Aon plc demonstrates strong operational execution with solid margins and 46% ROE, but faces revenue growth challenges. The B+ grade and 16 analyst buy ratings reflect market confidence, though valuation leaves little room for error. Investors should monitor organic revenue growth, margin sustainability, and the 1.77 debt-to-equity ratio. Aon suits income-focused investors seeking stable earnings rather than explosive growth, provided they accept moderate leverage.

FAQs

What EPS and revenue estimates should investors expect for Aon’s April 23 earnings?

Specific estimates for this quarter are unavailable, but historical data shows Aon typically reports **$3.40 to $4.85 EPS** and **$4.1 to $4.9 billion revenue** quarterly. Based on recent beat patterns, EPS could exceed expectations while revenue may face headwinds.

Has Aon beaten or missed earnings estimates recently?

Aon has beaten EPS estimates in two of the last three quarters. Most recently, it reported **$4.85 EPS versus $4.75 estimated**. However, revenue often comes in slightly below expectations, indicating margin strength masking top-line pressure.

What does Meyka AI’s B+ grade mean for Aon investors?

The B+ grade reflects solid fundamentals with balanced risk-reward. Strong profitability metrics support the positive rating, while elevated leverage and valuation multiples create concerns. The grade suggests Aon is fairly valued for neutral positioning.

Why do analysts maintain bullish ratings despite mixed earnings?

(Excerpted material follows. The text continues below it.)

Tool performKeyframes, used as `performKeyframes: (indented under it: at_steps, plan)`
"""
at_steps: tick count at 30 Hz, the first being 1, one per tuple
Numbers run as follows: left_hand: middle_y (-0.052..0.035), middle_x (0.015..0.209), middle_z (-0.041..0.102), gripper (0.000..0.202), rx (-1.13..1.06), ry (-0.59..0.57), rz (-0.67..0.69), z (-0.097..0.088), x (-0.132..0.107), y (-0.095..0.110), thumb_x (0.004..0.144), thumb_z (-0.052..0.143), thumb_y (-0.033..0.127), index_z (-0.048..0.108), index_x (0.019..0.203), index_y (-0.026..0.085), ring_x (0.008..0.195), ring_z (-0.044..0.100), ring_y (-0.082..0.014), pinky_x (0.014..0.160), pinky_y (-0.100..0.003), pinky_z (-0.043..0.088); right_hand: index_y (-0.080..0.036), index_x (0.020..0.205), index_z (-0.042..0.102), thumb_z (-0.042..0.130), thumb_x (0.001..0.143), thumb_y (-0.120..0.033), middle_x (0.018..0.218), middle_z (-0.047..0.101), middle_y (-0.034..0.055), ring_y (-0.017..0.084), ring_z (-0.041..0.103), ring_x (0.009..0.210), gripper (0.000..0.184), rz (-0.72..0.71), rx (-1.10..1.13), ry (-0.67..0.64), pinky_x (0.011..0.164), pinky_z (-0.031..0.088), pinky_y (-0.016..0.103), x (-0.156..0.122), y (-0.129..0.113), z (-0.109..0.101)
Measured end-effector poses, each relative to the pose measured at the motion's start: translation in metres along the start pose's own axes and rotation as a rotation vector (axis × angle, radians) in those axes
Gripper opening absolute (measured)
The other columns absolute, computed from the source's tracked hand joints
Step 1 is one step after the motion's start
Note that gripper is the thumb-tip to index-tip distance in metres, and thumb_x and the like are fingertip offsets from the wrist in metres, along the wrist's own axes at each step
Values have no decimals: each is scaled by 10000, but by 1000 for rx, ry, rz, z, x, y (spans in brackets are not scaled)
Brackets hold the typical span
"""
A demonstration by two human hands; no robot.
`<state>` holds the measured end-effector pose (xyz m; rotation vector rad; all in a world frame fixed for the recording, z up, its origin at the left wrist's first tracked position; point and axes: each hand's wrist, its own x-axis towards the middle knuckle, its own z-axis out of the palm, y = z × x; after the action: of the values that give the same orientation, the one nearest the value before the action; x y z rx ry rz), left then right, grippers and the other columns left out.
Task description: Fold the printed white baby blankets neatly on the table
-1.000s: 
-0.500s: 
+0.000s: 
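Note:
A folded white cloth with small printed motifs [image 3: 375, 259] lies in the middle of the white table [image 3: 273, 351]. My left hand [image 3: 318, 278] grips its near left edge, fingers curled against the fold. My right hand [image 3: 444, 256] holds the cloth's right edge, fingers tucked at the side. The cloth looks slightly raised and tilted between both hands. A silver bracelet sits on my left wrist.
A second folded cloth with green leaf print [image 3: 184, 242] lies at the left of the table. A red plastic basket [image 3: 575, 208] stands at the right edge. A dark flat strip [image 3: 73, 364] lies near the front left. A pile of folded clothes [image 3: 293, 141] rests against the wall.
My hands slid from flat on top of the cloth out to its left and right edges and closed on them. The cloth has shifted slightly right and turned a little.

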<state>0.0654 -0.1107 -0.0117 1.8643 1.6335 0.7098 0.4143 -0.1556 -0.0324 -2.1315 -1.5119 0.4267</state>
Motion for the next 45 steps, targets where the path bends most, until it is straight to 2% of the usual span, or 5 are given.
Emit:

Analysts favor Aon’s **46% ROE**, **21.5% net margins**, and market leadership in insurance broking. The **16 buy ratings versus 1 sell** reflect confidence in long-term earnings power and dividend growth potential despite near-term revenue challenges.

What key metrics should investors monitor during the earnings call?

Focus on organic revenue growth rates, operating margin trends, and M&A pipeline commentary. Watch for management guidance on commercial risk and health solutions segments. Margin expansion or contraction signals pricing power and cost discipline.

Disclaimer:

Stock markets involve risks. This content is for informational purposes only. Earnings estimates are analyst projections and not guarantees of actual results. Past performance does not guarantee future results. Meyka AI PTY LTD provides market analysis and data insights, not financial advice. Always conduct your own research and consider consulting a licensed financial advisor.